Libraries to work with basemaps

Finally, the other type of important of geographical information is basemaps. Basemaps are usually in raster or image format and compile information about a geographical area as a picture. The primary sources of basemaps are satellite images, aerial photography, scanned maps, or composed maps. For example, the maps you see in Google Maps.

  • There are many APIs to retrieve those maps, including Google Maps, OSM, Stadia Maps, Carto, Mapbox, and many others. Those APIs return tiles which are static images of those maps at different zoom (resolutions). Most of those services require an API Key.

  • There are many libraries to download those basemaps/tiles from different APIs, like the library ggmap. However, since we typically will need basemaps to show data on top, we are going to show a more dynamic way to access them through libraries like leaflet or mapview. Also, those libraries do not require setting an API key.

  • In those libraries, corresponding basemaps will be automatically downloaded from one of those APIs to match our geographical data.
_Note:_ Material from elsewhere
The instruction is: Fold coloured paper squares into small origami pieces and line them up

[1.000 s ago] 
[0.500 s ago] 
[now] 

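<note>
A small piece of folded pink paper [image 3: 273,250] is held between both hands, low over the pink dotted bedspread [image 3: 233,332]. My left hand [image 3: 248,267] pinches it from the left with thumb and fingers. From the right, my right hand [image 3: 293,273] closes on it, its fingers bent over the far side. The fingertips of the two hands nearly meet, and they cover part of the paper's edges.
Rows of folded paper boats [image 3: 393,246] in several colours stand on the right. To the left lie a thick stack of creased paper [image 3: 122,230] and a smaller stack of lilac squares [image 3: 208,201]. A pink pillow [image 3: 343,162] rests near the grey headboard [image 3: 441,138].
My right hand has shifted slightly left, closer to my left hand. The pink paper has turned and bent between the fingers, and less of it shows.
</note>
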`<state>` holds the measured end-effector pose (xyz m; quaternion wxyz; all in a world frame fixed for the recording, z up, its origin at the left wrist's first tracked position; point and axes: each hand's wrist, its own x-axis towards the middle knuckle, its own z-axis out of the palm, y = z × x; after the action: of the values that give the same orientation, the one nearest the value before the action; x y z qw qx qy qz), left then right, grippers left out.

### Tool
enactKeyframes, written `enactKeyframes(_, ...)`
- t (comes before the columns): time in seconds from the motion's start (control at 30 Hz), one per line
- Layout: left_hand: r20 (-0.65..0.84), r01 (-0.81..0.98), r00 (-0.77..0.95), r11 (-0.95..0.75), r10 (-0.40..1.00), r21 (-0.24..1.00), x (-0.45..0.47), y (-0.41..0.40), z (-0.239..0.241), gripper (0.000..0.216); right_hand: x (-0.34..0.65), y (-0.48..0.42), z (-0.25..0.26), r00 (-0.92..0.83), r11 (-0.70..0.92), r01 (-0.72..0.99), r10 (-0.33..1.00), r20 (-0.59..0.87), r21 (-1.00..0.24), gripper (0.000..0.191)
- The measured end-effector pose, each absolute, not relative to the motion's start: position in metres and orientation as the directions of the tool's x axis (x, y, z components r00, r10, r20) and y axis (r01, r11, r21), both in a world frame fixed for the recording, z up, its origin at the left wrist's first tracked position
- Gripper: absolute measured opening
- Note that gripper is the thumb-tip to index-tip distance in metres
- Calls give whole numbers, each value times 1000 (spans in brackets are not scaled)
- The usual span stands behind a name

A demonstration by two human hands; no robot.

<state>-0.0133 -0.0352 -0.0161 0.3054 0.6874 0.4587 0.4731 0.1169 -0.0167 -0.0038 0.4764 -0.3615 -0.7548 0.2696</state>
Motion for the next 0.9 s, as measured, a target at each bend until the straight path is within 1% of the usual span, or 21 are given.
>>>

  • For example, let’s visualize our county’s data set on a basemap. Let’s start with the library leaflet, which is also “tidyverse-friendly” but without basemap. Note that only the polygons are shown

counties_MA <- counties |> filter(STUSPS=="MA")
require(leaflet)
counties_MA |> leaflet() |> addPolygons()
  • Also note that the map is interactive: you can zoom in and move around. Let’s add the basemap by default (OSM):
counties_MA <- counties |> filter(STUSPS=="MA")
require(leaflet)
counties_MA |> leaflet() |> addTiles() |> addPolygons()
  • We can also use other providers. For example, this is the famous Positron basemap:
counties_MA <- counties |> filter(STUSPS=="MA")
require(leaflet)
counties_MA |> leaflet() |> addProviderTiles(provider=providers$CartoDB.Positron) |> addPolygons()
  • Another similar library to visualize dynamical geographical information + basemaps is mapview
require(mapview)
mapview(counties_MA)
  • Those libraries allow to visualize many different layers on top of each other. We will return to these libraries and their visualization options at the end of the lab.

Geographical projections

The values in geographical data refer to geographical coordinates. To do that, we need a geographical projection, that is, a method for transforming Earth’s 3d surface onto a two-dimensional 2d plane. Each projection involves compromises since no flat map can perfectly preserve all geographical properties (area, distance, shape, direction) at one.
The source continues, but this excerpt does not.